Enormous Breadth and Depth of Content
FOSDEM welcomes everything open source. 5000+ developers, 600+ presentations, ten “main” tracks, and dozens of devrooms. There is something for everyone, and almost always too much too choose from. Like a kid in a candy store, I naively started out running from room to room trying to attend talks of particular interest, only to be frustrated by getting lost, arriving late, and/or having the doors closed due to the session reaching max capacity. A strategy that worked much better for me and that I recommend to first time attendees is to pick one or two devrooms and focus on those, Stay in the same room, or at least the same general area, for an extended period of time. Not only will you have a better chance of catching the entire session, you will also build some continuity with the community and grasp the prevailing themes of those devrooms. For me, the most rewarding time spend was in the SDN and NFV devroom.
SDN and NFV Devroom
This was the first FOSDEM featuring an devroom dedicated to open source networking.
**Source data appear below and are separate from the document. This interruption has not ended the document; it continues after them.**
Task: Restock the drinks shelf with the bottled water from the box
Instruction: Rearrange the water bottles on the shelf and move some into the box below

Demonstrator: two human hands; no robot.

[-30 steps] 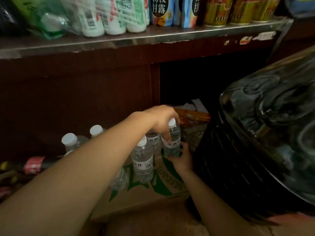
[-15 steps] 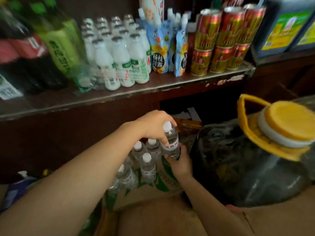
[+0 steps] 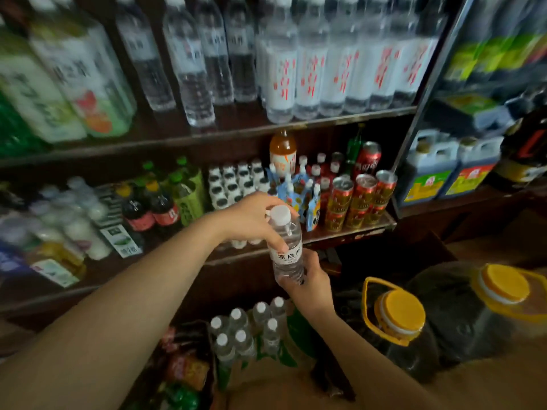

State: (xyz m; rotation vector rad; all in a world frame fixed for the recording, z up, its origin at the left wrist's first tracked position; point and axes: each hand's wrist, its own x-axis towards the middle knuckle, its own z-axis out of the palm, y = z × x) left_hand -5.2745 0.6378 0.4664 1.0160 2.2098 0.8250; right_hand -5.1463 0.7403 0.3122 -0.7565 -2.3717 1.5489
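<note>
While the water bottle is held upright in front of the shelves, it is gripped by both hands. The left hand is curled around its neck and shoulder, just below the white cap, with the thumb lying on the label. The right hand is wrapped around the bottom part of the bottle from below. The bottle is raised above the cardboard box, which is seen at the lower middle, and it touches no shelf.

In the box, several more bottles with white caps are standing close together. On the upper shelf, rows of clear water bottles are placed, some with red writing on white labels. On the lower shelf, red and gold cans, small white bottles and dark soda bottles are seen. To the right of the box, two large dark jugs with yellow lids are found near the right forearm. Much of the upper part is blurred.
</note>
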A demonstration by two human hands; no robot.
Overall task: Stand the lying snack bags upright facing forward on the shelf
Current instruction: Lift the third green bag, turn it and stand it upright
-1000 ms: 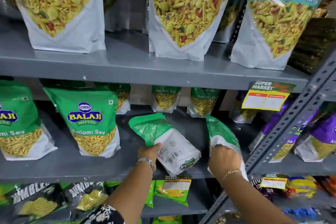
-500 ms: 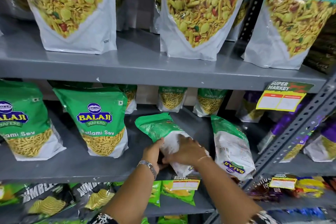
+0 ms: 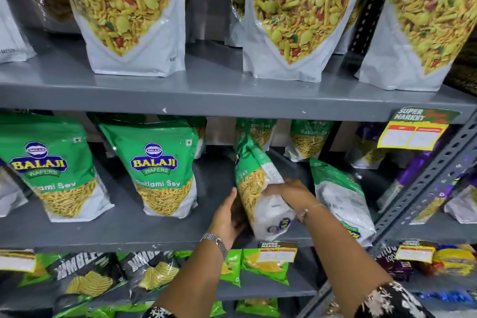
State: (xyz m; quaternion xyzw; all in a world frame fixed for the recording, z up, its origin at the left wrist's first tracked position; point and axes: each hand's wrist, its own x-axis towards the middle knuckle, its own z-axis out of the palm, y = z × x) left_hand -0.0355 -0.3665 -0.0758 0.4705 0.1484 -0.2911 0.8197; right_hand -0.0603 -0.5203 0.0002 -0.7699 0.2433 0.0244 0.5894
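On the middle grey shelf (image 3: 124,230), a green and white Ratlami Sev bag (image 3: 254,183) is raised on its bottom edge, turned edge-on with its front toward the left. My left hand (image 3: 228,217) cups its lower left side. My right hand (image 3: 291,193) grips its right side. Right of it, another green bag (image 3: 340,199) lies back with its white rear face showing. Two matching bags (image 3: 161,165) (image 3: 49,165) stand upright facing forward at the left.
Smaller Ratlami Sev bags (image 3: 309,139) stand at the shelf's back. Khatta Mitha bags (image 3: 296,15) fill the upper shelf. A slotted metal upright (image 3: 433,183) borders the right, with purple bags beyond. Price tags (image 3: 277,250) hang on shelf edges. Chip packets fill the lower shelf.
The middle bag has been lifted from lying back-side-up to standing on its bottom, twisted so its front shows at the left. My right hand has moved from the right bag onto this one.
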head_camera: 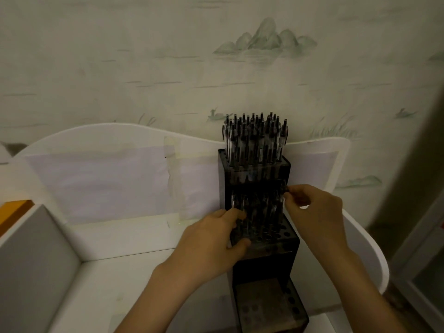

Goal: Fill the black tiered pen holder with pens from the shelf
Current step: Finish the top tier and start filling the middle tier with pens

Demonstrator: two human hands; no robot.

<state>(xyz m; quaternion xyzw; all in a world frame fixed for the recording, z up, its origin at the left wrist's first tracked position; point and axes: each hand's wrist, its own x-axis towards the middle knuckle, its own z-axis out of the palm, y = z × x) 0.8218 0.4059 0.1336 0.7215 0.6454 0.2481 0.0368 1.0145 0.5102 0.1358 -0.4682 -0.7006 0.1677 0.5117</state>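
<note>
1. Black, stepped, three-tiered plastic pen holder [264, 254] standing on a white shelf [134, 239], its tall back against the shelf's white scalloped back panel [96, 145].
2. Top tier packed with a dense bunch of clear-barrelled pens with black caps [254, 138], all upright, rising above the back panel's edge.
3. Middle tier partly filled: several more pens [262, 212] upright in the rear and left holes, a row of round holes at the front right showing bare.
4. Lowest tier [269, 306], nearest the camera, showing a flat, greyish top with a few oval holes along its right side; no pens seen standing there.
5. Left hand [211, 246] at the left side of the middle tier, fingers curled in among the pens and thumb against the holder's front edge; left grip looks closed around the pens there, though blur and dim light hide exactly which ones.
6. Right hand [314, 212] raised at the right edge of the holder, just above the middle tier; thumb and forefinger pinching the dark top end of a single pen [283, 203], right grip closed on that pen, its barrel pointing down toward the middle tier's right side.
7. Pale paper sheets taped [171, 164] across the back panel, left of the holder.
8. Grey-faced divider wall [38, 260] at the shelf's left; orange edge [14, 210] beyond.
9. Wallpaper with faint green mountains [264, 39] behind.
</note>
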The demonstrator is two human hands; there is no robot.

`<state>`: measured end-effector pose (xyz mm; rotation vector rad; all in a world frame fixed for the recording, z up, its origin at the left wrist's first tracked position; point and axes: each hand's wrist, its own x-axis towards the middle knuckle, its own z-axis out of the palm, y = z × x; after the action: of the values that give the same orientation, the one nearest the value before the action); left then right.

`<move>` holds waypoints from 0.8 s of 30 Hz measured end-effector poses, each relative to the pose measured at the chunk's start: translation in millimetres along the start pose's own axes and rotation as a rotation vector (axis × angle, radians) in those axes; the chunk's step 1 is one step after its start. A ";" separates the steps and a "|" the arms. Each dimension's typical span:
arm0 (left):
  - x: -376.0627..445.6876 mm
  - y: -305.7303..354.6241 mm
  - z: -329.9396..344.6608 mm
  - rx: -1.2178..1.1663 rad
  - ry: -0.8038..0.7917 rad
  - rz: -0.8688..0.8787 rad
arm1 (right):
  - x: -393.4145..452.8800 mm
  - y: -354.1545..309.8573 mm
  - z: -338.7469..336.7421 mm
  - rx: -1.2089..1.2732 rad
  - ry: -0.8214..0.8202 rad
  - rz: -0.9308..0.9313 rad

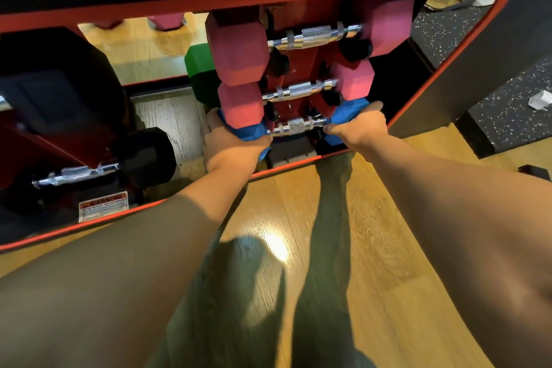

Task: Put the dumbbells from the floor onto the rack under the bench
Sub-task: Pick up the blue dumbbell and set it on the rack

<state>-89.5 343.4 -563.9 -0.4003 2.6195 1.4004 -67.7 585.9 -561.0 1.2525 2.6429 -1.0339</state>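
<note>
A blue dumbbell (294, 126) with a chrome knurled handle lies at the lowest level of the red rack (298, 57) under the bench. My left hand (231, 148) grips its left blue head and my right hand (360, 128) grips its right blue head. Above it on the rack rest two pink dumbbells, a smaller one (298, 89) and a larger one (313, 34) at the top. A green dumbbell head (198, 69) shows just left of the pink ones, partly hidden.
A black dumbbell (143, 158) with a chrome handle sits low at the left beside a white warning label (103, 206). The bench's red-edged black frame (466, 69) surrounds the rack. Wooden floor (298, 233) lies in front, and black speckled mats (507, 110) lie at the right.
</note>
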 end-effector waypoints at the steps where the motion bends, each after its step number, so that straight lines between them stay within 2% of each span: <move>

The SDN and NFV DevRoom covered two related fields:
Software Defined Networking (SDN), including virtual switching, dataplane performance, open source SDN controllers, and virtual routing
Network Functions Virtualization (NFV), covering open source NFV platforms, network functions and applications, and other related topics
Sessions ran all day Sunday and featured presentations on Data Plane Development Kit (DPDK), OpenVSwitch (OVS), OpenSwitch, distributed SDN, OpenDaylight (ODL), Service Function Chaining (SFC), container networking, and open source packet generators, IMS cores, and network management solutions. A huge thanks to Dave Neary, Open Source Community Manager, RedHat, who spearheaded the creation and organization of the devroom. This devroom was the highlight of my FOSDEM experience, and several others I met in the devroom felt much the same way.
One of the most valuable takeaways was the mutual expansion of our human networks as a direct result of meeting new colleagues within corporate, university, and open source communities. It was great to hear about the foothold open source had established for network functions and services such as SIP VoIP servers and IMS deployments. The session titled Experiences with OpenDaylight and Service Function Chaining (SFC) shared valuable insights gained as a result of deploying OpenDaylight with SFC (see "Conclusions" slide).
So yes, despite my initial challenges as a first time FOSDEM attendee, this was indeed a great weekend dedicated to open source software. I have marked my calendar for next year – not just to include myself within the community, but also to contribute to the valuable content and insightful presentations in the SDN and NFV devroom in 2017.